▶ [TASK INSTRUCTIONS]:
Every line of the data is to be output verbatim.
+ + + +
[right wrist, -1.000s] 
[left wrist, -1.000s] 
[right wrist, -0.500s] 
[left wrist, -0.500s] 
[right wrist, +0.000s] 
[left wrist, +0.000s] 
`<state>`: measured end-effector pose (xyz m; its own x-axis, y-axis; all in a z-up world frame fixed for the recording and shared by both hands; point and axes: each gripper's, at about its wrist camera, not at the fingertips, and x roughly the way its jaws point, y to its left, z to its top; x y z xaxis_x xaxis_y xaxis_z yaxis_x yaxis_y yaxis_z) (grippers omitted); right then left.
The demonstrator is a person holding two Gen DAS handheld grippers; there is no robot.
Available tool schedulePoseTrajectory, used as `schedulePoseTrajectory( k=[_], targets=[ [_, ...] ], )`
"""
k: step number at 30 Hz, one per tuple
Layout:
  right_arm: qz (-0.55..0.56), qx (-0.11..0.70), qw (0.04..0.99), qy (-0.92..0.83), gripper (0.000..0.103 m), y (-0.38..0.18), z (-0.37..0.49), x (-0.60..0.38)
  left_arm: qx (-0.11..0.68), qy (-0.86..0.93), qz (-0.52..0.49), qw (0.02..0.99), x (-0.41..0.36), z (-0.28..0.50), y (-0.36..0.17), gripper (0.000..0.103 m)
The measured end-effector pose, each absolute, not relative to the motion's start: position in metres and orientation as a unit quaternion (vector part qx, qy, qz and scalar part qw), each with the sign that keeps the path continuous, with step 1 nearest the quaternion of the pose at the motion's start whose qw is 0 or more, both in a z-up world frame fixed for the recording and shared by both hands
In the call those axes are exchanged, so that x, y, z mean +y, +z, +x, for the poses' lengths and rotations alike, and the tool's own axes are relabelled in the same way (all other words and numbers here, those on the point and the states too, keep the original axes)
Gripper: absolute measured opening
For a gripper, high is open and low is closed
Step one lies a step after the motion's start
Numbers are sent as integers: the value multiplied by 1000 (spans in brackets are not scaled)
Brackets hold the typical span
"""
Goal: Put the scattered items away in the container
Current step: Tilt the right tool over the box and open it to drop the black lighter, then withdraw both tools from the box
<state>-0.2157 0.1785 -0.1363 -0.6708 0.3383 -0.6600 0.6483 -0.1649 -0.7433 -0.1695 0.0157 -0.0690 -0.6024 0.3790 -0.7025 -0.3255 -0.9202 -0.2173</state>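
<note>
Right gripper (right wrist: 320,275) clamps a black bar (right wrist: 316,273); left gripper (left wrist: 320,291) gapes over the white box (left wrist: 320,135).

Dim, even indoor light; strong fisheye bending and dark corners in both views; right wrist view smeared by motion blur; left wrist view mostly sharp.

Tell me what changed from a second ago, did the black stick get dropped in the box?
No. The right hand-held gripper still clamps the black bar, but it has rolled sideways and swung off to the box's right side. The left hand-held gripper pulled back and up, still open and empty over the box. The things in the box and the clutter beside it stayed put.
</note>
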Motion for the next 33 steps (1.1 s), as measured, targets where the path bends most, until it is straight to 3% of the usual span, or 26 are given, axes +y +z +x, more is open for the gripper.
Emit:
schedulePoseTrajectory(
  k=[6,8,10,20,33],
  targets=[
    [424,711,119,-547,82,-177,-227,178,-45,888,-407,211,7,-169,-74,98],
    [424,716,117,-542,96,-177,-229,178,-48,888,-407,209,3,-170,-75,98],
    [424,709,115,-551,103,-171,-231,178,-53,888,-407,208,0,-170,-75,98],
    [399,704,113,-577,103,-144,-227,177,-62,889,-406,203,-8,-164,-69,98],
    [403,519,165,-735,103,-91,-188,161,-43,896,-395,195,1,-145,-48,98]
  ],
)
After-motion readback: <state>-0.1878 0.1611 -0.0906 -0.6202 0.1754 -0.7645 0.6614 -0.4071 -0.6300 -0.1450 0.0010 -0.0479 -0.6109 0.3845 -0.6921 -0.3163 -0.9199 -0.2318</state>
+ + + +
▶ [ANSWER TO THIS EXERCISE]:
[right wrist, -1.000s] 
[left wrist, -1.000s] 
[right wrist, -0.500s] 
[left wrist, -0.500s] 
[right wrist, +0.000s] 
[left wrist, +0.000s] 
`<state>`: measured end-effector pose (xyz m; its own x-axis, y-axis; all in a z-up world frame fixed for the recording and shared by both hands; point and axes: each gripper's, at about its wrist camera, not at the fingertips, and x roughly the way its jaws point, y to its left, z to its top; x y z xaxis_x xaxis_y xaxis_z yaxis_x yaxis_y yaxis_z) (grippers omitted); right then left.
The demonstrator is a person holding two Gen DAS handheld grippers; there is no robot.
Available tool schedulePoseTrajectory, used as `schedulePoseTrajectory( k=[_], targets=[ [_, ...] ], )`
"""
k: step number at 30 Hz, one per tuple
Layout:
  right_arm: qz (-0.55..0.56), qx (-0.11..0.70), qw (0.04..0.99), qy (-0.92..0.83), gripper (0.000..0.103 m), y (-0.38..0.18), z (-0.37..0.49), x (-0.60..0.38)
  left_arm: qx (-0.11..0.68), qy (-0.86..0.93), qz (-0.52..0.49), qw (0.02..0.99), x (-0.41..0.36), z (-0.28..0.50), y (-0.36..0.17), gripper (0.000..0.103 m)
The measured end-effector pose, each absolute, not relative to the motion's start: position in metres and orientation as a unit quaternion (vector part qx, qy, qz and scalar part qw), each with the sign that keeps the path continuous, with step 1 nearest the quaternion of the pose at the motion's start whose qw is 0 or more, both in a z-up world frame fixed for the recording and shared by both hands
In the call those axes are exchanged, so that x, y, z mean +y, +z, +x, for the poses' lengths and rotations alike, and the tool's own axes are relabelled in the same way (all other words and numbers here, those on the point and the states too, keep the original axes)
Gripper: absolute measured opening
For a gripper, high is open and low is closed
Step one lies a step after the motion's start
Numbers are sent as integers: the value multiplied by 1000 (spans in brackets are not scaled)
Brackets hold the typical span
"""
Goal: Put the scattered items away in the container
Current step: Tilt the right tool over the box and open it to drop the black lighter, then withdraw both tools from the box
<state>-0.2157 0.1785 -0.1363 -0.6708 0.3383 -0.6600 0.6483 -0.1649 -0.7433 -0.1695 0.0157 -0.0690 -0.6024 0.3790 -0.7025 -0.3255 -0.9202 -0.2173</state>
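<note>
Right gripper (right wrist: 320,275) clamps a black bar (right wrist: 316,273); left gripper (left wrist: 320,291) gapes over the white box (left wrist: 320,135).

Dim, even indoor light; strong fisheye bending and dark corners in both views; right wrist view smeared by motion blur; left wrist view mostly sharp.

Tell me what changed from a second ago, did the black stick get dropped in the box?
No. The right hand-held gripper still clamps the black bar, but it has rolled sideways and swung off to the box's right side. The left hand-held gripper pulled back and up, still open and empty over the box. The things in the box and the clutter beside it stayed put.
</note>
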Motion for the next 33 steps (1.1 s), as measured, targets where the path bends most, until it is straight to 3% of the usual span, or 26 are given, axes +y +z +x, more is open for the gripper.
Emit:
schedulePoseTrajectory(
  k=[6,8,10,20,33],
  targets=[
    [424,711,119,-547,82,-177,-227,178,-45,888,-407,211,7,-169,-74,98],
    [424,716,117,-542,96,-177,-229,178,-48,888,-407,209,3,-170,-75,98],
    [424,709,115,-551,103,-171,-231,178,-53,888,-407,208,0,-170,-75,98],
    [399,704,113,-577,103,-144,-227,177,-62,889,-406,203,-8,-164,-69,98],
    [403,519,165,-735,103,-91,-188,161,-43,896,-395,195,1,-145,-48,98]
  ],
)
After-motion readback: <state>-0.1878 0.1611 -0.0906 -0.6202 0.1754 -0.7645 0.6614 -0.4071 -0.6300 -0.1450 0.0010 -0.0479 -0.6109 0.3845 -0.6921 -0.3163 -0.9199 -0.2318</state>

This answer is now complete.